▶ _Records from a data collection_:
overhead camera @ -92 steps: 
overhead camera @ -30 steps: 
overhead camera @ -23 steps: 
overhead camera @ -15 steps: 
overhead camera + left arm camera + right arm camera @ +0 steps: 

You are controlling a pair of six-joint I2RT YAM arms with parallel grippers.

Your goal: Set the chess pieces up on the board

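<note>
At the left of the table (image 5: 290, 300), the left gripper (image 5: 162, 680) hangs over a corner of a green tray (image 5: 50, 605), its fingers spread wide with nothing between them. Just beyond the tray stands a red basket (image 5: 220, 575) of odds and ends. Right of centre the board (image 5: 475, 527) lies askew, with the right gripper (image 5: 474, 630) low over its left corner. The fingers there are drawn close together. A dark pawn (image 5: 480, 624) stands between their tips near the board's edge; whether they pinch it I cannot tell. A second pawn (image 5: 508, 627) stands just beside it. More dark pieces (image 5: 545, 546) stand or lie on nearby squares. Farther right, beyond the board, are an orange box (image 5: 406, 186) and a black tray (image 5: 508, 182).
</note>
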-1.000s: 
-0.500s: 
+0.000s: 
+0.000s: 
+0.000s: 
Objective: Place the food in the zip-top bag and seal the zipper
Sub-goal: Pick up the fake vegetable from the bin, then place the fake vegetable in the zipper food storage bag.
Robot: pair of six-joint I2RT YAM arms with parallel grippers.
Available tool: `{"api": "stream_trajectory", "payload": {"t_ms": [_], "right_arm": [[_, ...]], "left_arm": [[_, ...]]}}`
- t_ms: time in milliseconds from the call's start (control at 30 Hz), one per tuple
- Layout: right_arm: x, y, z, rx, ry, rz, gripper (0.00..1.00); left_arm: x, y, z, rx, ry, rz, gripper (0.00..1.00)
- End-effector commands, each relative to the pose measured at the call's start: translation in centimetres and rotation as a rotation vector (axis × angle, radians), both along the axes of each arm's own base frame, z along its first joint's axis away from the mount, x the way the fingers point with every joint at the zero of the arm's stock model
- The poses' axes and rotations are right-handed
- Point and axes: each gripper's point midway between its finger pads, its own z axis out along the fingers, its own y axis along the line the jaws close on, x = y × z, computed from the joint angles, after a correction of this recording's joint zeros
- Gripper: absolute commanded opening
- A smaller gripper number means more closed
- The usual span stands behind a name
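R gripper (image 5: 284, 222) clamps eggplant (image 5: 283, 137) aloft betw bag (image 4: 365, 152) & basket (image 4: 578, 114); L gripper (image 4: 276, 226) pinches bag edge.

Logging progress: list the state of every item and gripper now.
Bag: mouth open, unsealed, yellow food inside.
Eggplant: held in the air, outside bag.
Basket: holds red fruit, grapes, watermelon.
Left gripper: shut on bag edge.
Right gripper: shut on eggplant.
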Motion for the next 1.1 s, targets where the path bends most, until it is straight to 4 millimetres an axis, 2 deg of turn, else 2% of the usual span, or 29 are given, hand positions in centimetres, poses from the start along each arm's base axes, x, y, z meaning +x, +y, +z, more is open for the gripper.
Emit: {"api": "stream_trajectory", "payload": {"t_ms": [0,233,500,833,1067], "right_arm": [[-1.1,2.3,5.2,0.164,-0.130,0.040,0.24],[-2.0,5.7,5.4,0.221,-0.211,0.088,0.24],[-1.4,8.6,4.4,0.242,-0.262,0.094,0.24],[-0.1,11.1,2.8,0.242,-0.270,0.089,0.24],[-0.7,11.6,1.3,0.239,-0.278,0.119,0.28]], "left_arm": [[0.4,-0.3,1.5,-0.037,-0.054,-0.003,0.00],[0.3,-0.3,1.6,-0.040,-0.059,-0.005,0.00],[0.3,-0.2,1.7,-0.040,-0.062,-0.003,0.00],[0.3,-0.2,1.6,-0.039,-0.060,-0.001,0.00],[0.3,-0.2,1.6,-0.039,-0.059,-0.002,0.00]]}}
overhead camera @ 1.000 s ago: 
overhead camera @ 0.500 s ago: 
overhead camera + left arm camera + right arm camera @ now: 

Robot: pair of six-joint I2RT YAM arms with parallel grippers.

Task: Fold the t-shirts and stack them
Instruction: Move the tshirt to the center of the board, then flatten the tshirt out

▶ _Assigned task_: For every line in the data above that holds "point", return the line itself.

▶ _Answer_:
- End-effector commands, each relative to the pose measured at the call's start: translation in centimetres and rotation as a rotation vector (axis × angle, radians), both along the axes of each arm's own base frame, z along its first joint's axis away from the mount, x the way the fingers point with every joint at the zero of the arm's stock model
- Point and axes: each gripper's point midway between its finger pads, its own z axis out along the fingers, its own y axis along the line the jaws close on, x = y × z, computed from the joint angles, after a correction of this recording's joint zeros

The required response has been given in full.